• **About this exercise**
Count the lines in the data below that include the word "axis", then state the total and nothing besides.

Supplied information section start

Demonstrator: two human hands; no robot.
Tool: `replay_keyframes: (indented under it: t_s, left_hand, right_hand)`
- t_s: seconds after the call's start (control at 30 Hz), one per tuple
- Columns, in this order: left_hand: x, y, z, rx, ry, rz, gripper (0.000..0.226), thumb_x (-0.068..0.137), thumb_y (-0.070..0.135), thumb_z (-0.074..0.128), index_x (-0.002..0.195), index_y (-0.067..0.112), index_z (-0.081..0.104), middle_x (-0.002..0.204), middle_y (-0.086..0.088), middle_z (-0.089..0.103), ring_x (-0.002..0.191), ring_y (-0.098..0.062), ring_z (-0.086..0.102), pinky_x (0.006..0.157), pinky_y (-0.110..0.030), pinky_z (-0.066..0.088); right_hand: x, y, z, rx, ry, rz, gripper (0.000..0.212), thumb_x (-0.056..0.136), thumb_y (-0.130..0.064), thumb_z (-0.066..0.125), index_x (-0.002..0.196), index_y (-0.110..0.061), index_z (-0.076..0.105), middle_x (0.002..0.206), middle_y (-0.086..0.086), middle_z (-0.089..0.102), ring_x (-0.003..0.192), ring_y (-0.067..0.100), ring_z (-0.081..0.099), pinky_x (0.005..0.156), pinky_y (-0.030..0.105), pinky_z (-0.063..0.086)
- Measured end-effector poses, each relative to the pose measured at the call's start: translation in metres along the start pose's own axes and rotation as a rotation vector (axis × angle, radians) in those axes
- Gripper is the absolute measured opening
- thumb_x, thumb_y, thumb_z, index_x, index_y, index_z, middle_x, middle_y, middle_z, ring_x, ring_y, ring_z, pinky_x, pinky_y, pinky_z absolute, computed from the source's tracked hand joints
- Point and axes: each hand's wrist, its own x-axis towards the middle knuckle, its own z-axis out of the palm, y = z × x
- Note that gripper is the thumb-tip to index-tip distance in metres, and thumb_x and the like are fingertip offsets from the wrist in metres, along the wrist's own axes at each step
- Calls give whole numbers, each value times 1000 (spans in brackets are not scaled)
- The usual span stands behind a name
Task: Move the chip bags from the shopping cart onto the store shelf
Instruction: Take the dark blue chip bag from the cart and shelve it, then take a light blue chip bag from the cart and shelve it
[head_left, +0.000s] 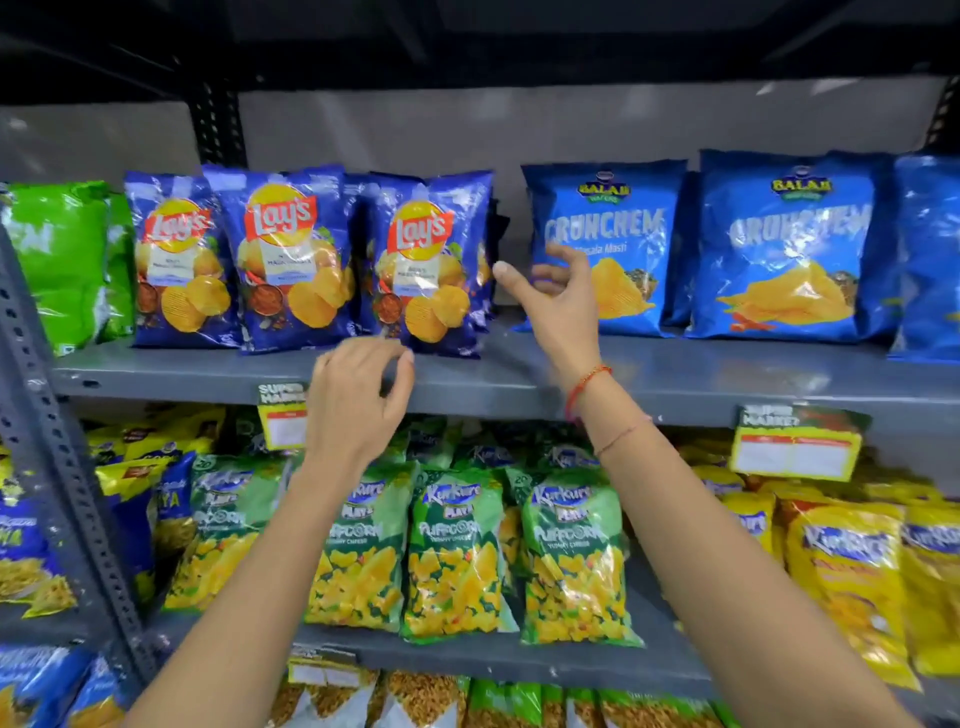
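Three dark blue Lay's chip bags stand upright in a row on the grey upper shelf (519, 371); the rightmost Lay's bag (428, 265) is closest to my hands. My left hand (358, 400) hovers just below and in front of that bag, fingers curled and apart, holding nothing. My right hand (553, 301) is raised to the right of the bag, fingers spread, empty, in the gap before a light blue Crunchem bag (605, 244). The shopping cart is out of view.
More Crunchem bags (789, 244) fill the shelf's right side and green bags (62, 260) the left. Green Kurkure Puffcorn bags (457, 551) and yellow Kurkure bags (852, 582) crowd the lower shelf. Price tags (795, 441) hang from the shelf edge. A perforated upright (57, 441) stands at left.
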Motion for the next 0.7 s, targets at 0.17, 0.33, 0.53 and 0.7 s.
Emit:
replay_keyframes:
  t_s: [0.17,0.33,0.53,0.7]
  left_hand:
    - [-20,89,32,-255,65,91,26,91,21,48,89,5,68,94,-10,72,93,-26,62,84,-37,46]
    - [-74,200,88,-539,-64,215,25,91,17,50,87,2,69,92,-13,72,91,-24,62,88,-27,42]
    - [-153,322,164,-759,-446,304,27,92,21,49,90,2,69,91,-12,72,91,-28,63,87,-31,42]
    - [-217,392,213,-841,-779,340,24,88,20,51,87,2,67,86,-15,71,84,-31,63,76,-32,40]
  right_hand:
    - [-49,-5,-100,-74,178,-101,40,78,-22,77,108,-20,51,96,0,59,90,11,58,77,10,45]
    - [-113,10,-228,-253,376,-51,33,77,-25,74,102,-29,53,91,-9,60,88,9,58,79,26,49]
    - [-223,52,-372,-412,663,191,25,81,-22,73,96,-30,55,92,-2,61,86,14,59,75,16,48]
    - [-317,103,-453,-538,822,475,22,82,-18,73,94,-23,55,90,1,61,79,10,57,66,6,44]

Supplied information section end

• **Answer to this problem**
2